What does a “food desert” look like? If you’re picturing a barren wasteland, think again. In the Cotswolds, it looks like honey-coloured stone houses draped in purple wisteria under a cloudless sky. Welcome to Kempsford, where the only thing more abundant than rustic charm is the absence of anywhere to buy food.

The village has a primary school, a pub, and a house called “The Old Bakery” - but no actual bakery, or any shop selling food for miles. The nearest convenience stores are in Fairford, more than three miles away. Driving takes a few minutes, but public transport? Forget it. Walking to the Fairford Co-op is a three-hour round trip along busy roads, perfect for building an appetite you can’t satisfy.

For value, the big Aldi in Cirencester is the best bet - if you can get there. The bus from Kempsford runs once a day, three days a week, and drops you a mile from the supermarket with less than three hours before the return bus leaves. A shopping list comparison reveals the cruel math: spaghetti is 28p at Aldi, 90p at the Co-op. Apples are 99p versus £2.50. Rice is 52p versus £2.45. Tuna is 59p versus £1.35. The total bill at Aldi is £16.17; at the Co-op, £26.81 - a rural premium of 65%.

Anton Wynn, head of the South Cotswolds food bank, says the area’s “chocolate box beauty” hides deep-rooted food inequality. The food bank now delivers 60-70% of its parcels because most clients can’t afford or easily get to its Cirencester centre. Bethany Groom, 24, lives in Kemble with two young children and doesn’t drive. Booking a return taxi to Aldi would eat most of her weekly food budget. She books the dial-a-ride bus two weeks in advance, her main focus being: “Can I get a bus? Then: how long have I got in town?”

The rise of rural food deserts - often in areas where much of the UK’s food is produced - reflects the death of local shops, the supermarket takeover, car culture, and crumbling public transport. Wynn remembers a childhood when his grandparents lived nearby, grew vegetables, and kept rabbits. There was a baker, a butcher, a grocer. Now that way of life is gone, and the free market isn’t rushing to fix it. The food bank backs the idea of mobile low-cost food clubs, but the logistics of cost and geography remain stubbornly intractable.
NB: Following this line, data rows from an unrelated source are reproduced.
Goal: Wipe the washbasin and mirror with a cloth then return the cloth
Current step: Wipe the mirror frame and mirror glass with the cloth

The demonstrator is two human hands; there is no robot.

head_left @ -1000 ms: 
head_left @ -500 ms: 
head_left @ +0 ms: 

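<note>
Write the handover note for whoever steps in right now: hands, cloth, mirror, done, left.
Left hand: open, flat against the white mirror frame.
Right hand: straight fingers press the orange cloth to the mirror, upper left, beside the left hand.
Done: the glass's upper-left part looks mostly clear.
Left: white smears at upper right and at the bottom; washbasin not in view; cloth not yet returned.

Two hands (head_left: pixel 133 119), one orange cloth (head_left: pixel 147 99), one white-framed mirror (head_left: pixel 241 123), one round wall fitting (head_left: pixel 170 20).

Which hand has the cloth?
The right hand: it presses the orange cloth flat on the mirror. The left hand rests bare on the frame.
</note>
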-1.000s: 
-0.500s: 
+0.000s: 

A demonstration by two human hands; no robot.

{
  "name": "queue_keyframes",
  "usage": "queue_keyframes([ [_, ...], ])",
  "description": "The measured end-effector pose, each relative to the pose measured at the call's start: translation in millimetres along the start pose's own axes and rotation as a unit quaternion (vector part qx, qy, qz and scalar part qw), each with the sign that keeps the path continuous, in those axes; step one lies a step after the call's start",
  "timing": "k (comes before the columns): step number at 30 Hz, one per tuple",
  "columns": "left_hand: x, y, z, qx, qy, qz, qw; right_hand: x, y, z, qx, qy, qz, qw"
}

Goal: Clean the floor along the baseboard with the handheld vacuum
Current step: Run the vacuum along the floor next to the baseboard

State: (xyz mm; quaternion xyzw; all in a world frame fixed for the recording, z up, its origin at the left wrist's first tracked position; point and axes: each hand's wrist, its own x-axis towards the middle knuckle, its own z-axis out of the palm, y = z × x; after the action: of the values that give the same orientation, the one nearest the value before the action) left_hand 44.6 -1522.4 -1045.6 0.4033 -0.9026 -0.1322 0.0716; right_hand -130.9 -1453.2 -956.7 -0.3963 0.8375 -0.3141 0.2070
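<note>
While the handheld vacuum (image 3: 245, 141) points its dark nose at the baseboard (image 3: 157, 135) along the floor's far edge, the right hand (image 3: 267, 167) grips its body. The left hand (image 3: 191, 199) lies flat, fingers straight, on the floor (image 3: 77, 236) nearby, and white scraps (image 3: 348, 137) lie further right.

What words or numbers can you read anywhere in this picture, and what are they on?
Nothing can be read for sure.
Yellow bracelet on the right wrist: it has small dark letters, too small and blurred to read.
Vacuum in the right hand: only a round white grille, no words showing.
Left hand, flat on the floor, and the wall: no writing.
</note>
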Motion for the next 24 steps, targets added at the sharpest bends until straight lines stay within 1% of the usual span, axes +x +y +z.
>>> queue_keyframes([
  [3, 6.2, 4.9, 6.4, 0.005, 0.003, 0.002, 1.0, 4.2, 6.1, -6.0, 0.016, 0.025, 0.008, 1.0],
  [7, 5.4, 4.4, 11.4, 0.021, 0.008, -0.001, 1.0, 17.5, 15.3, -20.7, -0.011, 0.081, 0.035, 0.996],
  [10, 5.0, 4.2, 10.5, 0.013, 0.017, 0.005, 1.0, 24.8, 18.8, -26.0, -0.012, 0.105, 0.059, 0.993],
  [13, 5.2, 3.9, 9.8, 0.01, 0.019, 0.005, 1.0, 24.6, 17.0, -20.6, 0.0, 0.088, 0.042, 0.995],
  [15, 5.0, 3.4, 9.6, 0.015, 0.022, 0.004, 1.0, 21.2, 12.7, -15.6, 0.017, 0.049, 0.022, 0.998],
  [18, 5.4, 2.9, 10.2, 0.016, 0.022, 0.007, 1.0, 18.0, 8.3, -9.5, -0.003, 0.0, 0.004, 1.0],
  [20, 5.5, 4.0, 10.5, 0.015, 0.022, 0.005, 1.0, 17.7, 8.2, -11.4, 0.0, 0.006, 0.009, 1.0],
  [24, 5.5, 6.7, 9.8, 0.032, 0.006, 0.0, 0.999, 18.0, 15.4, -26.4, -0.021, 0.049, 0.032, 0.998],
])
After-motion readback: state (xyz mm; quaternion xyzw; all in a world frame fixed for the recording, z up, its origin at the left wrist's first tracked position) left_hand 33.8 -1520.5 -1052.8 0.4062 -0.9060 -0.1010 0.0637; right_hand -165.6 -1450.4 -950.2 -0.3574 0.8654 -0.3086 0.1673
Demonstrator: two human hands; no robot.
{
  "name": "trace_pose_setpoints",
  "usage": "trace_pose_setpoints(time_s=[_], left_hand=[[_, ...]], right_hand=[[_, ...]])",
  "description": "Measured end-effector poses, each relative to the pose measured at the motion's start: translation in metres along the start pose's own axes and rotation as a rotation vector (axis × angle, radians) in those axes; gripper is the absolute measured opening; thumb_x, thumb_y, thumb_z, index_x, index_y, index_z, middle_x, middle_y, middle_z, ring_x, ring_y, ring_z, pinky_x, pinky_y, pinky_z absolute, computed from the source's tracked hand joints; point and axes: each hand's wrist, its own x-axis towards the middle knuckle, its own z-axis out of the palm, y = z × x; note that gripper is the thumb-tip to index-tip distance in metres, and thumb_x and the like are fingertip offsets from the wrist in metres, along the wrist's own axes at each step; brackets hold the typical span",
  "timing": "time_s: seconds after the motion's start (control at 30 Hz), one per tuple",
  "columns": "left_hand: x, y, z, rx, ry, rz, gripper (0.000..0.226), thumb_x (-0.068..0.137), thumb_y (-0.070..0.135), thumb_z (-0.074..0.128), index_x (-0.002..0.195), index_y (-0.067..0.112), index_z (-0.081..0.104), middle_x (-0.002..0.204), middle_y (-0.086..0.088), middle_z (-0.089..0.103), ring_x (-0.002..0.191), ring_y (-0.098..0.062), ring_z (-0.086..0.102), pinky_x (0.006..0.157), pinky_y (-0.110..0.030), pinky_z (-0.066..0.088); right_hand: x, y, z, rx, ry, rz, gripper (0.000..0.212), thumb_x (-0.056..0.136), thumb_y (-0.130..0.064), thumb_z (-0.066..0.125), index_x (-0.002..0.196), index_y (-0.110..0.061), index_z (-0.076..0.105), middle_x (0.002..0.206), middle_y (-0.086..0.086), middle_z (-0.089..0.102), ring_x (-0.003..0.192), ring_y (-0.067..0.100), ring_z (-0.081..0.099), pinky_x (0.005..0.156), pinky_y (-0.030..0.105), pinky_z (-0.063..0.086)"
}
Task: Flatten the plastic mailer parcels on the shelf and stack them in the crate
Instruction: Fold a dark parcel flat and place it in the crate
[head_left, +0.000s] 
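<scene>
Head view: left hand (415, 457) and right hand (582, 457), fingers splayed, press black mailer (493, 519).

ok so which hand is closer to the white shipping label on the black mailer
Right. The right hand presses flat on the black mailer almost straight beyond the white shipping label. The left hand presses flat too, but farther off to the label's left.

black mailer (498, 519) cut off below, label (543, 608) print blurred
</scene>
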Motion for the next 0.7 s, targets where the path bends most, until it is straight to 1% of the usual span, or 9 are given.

Cotswold district councillor Tristan Wilkinson says the “rural-idyll-on-steroids” image makes policymakers overlook pressing social needs. He calls for an “infrastructure first” approach to new development - shops, transport, services - because as fuel prices rocket, even car-owning middle-class residents feel the strain. “At times,” he says, “we are being penalised for living in a rural community.”